TASK ITEM
Exactly the lines starting at the line containing "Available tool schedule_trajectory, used" and ending at the line containing "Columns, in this" are to be written out from the listing below, both included.

INFORMATION PROVIDED
▼
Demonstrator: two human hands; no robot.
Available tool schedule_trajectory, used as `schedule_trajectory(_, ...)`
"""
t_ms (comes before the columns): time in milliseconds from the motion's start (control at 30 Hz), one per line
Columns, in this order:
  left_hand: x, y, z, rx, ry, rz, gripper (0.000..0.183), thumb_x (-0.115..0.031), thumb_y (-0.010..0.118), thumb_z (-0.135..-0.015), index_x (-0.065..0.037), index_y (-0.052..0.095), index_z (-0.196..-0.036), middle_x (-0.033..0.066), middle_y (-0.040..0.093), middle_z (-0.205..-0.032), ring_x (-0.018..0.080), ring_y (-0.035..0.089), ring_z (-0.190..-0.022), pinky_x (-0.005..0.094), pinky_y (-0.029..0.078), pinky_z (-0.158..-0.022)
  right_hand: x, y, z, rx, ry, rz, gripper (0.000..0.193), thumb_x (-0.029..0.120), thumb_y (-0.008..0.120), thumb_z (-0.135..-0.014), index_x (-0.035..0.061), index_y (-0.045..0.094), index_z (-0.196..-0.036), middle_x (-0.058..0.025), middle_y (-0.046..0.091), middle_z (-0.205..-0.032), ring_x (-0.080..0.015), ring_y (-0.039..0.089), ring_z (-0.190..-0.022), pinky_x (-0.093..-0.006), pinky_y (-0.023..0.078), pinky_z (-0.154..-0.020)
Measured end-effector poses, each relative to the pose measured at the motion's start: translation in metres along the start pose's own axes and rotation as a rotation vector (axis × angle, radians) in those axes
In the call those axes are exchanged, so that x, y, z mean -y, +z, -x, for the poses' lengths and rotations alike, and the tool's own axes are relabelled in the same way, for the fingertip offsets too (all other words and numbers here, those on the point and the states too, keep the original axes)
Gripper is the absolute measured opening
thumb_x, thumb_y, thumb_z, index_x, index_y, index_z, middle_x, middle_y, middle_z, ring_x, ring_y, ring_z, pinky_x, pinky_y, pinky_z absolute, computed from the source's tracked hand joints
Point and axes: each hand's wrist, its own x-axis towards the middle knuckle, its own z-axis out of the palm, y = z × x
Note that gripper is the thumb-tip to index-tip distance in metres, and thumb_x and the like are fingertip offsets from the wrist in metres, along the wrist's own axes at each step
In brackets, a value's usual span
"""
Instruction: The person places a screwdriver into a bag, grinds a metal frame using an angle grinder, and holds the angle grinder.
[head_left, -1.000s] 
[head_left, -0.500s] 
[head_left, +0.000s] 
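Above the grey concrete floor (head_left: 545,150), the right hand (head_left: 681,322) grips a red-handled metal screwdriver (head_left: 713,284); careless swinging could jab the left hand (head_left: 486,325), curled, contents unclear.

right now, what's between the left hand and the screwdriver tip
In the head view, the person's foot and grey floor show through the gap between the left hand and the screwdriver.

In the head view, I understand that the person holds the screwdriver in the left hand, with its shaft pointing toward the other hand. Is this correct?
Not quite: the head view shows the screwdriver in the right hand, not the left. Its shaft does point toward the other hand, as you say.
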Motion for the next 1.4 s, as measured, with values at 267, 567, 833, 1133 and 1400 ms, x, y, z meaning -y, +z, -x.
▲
EXERCISE ANSWER
Available tool schedule_trajectory, used as `schedule_trajectory(_, ...)`
"""
t_ms (comes before the columns): time in milliseconds from the motion's start (control at 30 Hz), one per line
Columns, in this order:

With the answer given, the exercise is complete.